Read entire article at Why the
Second Wave of the 1918 Spanish Flu Was So Deadly
The first strain of
the Spanish flu wasn’t particularly deadly. Then it came back in the fall with
a vengeance.
The
Spanish flu first appeared in early March 1918. The first wave of the virus
wasn’t particularly deadly, with symptoms like high fever and malaise usually
lasting only three days, and mortality rates were similar to seasonal flu.
Reported cases of Spanish flu dropped off over the summer
of 1918, and there was hope at the beginning of August that the virus had run
its course. In retrospect, it was only the calm before the storm.

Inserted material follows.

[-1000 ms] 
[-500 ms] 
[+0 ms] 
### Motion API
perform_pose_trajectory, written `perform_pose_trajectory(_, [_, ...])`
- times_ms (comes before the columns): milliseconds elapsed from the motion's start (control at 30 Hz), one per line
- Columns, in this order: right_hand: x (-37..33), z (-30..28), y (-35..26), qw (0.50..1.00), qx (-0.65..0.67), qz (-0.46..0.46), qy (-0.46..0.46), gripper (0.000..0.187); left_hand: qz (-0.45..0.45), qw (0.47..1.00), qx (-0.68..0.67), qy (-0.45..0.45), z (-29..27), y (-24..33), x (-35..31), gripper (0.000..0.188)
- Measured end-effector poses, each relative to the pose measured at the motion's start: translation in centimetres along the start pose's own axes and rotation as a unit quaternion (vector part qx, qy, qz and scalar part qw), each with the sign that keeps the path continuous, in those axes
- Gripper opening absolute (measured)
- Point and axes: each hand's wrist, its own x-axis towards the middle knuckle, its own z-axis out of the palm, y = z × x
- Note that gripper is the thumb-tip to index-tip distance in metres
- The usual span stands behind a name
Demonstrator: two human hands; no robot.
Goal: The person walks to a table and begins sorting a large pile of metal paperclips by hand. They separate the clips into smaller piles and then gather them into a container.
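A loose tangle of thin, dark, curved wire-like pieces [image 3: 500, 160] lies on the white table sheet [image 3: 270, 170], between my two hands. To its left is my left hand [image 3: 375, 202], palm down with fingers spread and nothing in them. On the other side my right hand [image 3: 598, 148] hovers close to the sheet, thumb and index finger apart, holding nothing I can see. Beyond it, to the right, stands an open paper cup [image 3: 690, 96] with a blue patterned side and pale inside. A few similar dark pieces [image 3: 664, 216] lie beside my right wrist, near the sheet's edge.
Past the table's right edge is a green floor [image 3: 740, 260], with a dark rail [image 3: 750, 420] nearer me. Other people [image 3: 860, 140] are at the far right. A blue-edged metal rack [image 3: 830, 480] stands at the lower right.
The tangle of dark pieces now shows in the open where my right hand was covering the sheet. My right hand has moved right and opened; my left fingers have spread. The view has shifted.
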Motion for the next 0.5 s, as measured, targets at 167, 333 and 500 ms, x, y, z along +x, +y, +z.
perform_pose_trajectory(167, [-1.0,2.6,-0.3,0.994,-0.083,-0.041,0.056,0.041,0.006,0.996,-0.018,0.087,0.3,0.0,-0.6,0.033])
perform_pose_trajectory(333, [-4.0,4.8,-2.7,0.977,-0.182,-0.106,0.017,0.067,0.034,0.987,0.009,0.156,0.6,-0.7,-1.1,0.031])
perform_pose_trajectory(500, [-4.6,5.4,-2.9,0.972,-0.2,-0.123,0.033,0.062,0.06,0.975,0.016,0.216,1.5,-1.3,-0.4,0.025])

Somewhere in
Europe, a mutated strain of the Spanish flu virus had emerged that had the
power to kill a perfectly healthy young man or woman within 24 hours of showing
the first signs of infection.
From September through November of 1918,
the death rate from the Spanish flu skyrocketed. In the United States alone,
195,000 Americans died from the Spanish flu in just the
month of October. And unlike a normal seasonal
flu, which mostly claims victims among the very young and very old, the second
wave of the Spanish flu exhibited what’s called a “W curve”—high numbers of
deaths among the young and old, but also a huge spike in the middle composed of
otherwise healthy 25- to 35-year-olds in the prime of their life.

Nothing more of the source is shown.